Their heroic work—who dares deny it?—was stemming the tide in ICUs, hospitals, and care homes where so many paid a price when the enemy broke through to our households, groceries, restaurants, businesses, and places of worship. The death toll slowed, thankfully. But cases are on the rise again, and we are well on our way to adding the number of casualties in our country’s most tragic conflict, our Civil War, to the total of those killed by COVID-19.
The bells are tolling, again.
Here at the North Carolina Medical Journal, we listened hard to the many contributors to this issue and their many descriptions of frontline and essential work.
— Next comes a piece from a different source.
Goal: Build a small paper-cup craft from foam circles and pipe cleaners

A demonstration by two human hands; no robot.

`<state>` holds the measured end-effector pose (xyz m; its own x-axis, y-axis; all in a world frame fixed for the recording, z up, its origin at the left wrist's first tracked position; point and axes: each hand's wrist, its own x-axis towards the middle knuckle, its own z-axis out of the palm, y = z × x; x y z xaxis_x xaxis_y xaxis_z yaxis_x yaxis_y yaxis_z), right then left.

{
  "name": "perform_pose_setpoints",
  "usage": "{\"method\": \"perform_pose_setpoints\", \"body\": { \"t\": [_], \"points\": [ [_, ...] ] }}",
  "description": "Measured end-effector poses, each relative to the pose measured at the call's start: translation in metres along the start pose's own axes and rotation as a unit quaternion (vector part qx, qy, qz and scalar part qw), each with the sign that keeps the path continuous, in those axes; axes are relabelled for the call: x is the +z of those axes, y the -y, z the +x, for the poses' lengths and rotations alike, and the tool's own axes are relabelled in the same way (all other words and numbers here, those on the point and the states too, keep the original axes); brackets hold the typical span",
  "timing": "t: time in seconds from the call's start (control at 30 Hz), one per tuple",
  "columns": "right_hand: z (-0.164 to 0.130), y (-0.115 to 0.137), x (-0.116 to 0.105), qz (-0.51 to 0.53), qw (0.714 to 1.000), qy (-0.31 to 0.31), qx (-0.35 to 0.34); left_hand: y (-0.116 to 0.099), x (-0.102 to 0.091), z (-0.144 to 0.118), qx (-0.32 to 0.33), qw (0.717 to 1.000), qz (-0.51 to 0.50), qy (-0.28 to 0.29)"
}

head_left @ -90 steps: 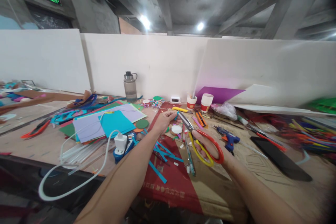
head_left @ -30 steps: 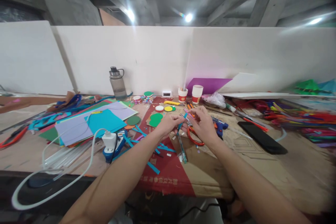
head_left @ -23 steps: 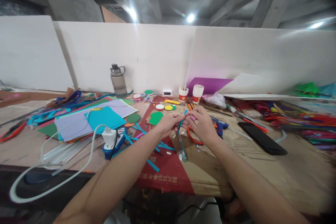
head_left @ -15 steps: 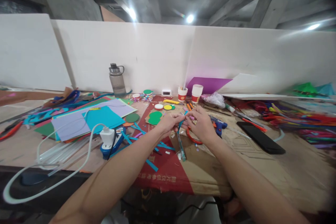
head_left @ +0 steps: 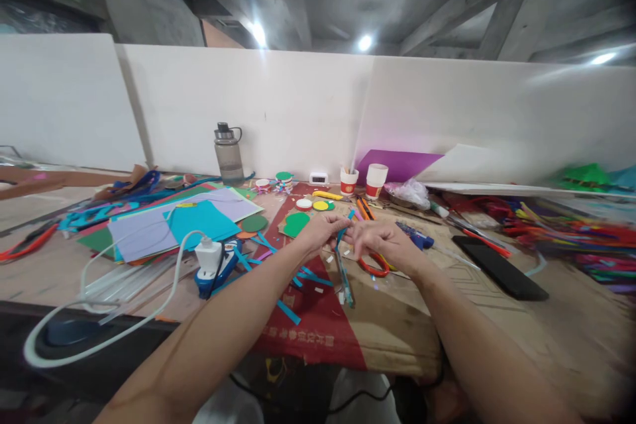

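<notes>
your fingers (head_left: 336, 224) of the left hand (head_left: 318, 233) are pinched closed on a thin teal paper strip (head_left: 342, 234), and the fingers of your right hand (head_left: 380, 240) close on the same strip from the other side, so both hands meet just above the middle of the table (head_left: 497, 318). the strip is small and partly hidden by your fingertips; how it bends there cannot be told. under your right hand the red-handled scissors (head_left: 375, 266) lie flat on the cardboard, touching nothing you hold. just below your hands a teal pen-like stick (head_left: 344, 278) lies on the red printed sheet (head_left: 318, 324), among loose teal paper strips (head_left: 298, 278). to the left sit a white plug (head_left: 209, 254) with its cable and a blue glue gun (head_left: 221, 269), beside a stack of coloured paper sheets (head_left: 183, 222). further back stand a grey water bottle (head_left: 228, 154) against the white wall panel and two paper cups (head_left: 376, 180). to your right a black phone (head_left: 499, 266) lies flat, well apart from your hands, with a heap of coloured pipe cleaners (head_left: 571, 228) beyond it.
</notes>
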<state>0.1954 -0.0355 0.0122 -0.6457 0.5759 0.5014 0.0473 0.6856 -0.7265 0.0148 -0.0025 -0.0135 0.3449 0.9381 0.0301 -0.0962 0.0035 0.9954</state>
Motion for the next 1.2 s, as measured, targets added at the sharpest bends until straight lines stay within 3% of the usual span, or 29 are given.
{"method": "perform_pose_setpoints", "body": {
  "t": [0.07, 0.13, 0.2, 0.27, 0.43, 0.67, 0.93, 1.2],
  "points": [
    [0.002, -0.003, -0.001, 0.013, 0.997, -0.073, 0.032, -0.003, -0.002, -0.001, -0.006, 1.000, -0.013, 0.010],
    [0.004, -0.010, -0.002, 0.030, 0.977, -0.191, 0.084, -0.006, -0.005, -0.001, -0.018, 0.999, -0.024, 0.026],
    [0.005, -0.016, -0.005, 0.061, 0.957, -0.259, 0.119, -0.008, -0.008, -0.003, -0.030, 0.997, -0.036, 0.054],
    [0.005, -0.019, -0.007, 0.084, 0.959, -0.237, 0.134, -0.007, -0.010, -0.004, -0.037, 0.994, -0.048, 0.094],
    [0.002, -0.010, -0.006, 0.083, 0.983, -0.038, 0.158, -0.002, -0.012, -0.007, -0.087, 0.974, -0.032, 0.208],
    [0.001, -0.011, -0.003, 0.128, 0.980, -0.002, 0.155, 0.002, -0.013, -0.009, -0.118, 0.957, -0.028, 0.263],
    [0.001, -0.012, 0.000, 0.139, 0.981, -0.060, 0.122, -0.001, -0.010, -0.011, -0.127, 0.962, -0.007, 0.243],
    [0.003, -0.030, -0.009, 0.128, 0.945, -0.288, 0.089, 0.000, -0.012, -0.005, -0.094, 0.981, -0.031, 0.168]
  ]
}}
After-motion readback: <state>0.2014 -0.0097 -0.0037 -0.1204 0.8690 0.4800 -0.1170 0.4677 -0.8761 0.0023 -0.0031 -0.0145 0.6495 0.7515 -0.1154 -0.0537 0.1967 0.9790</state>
They described a diverse, dedicated, exhausted, and imperiled workforce that grew wider and wider and more and more encompassing as the front line shifted from health care institutions to neighborhoods and living rooms.
In the American lexicon, the language was very clearly less, “When in the Course of human events, it becomes necessary for one people to dissolve the political bands,” and so much more, “We the People of the United States, in Order to form a more perfect Union, establish Justice, insure domestic Tranquility, provide for the common defense, promote the General Welfare…” (all caps from the originals).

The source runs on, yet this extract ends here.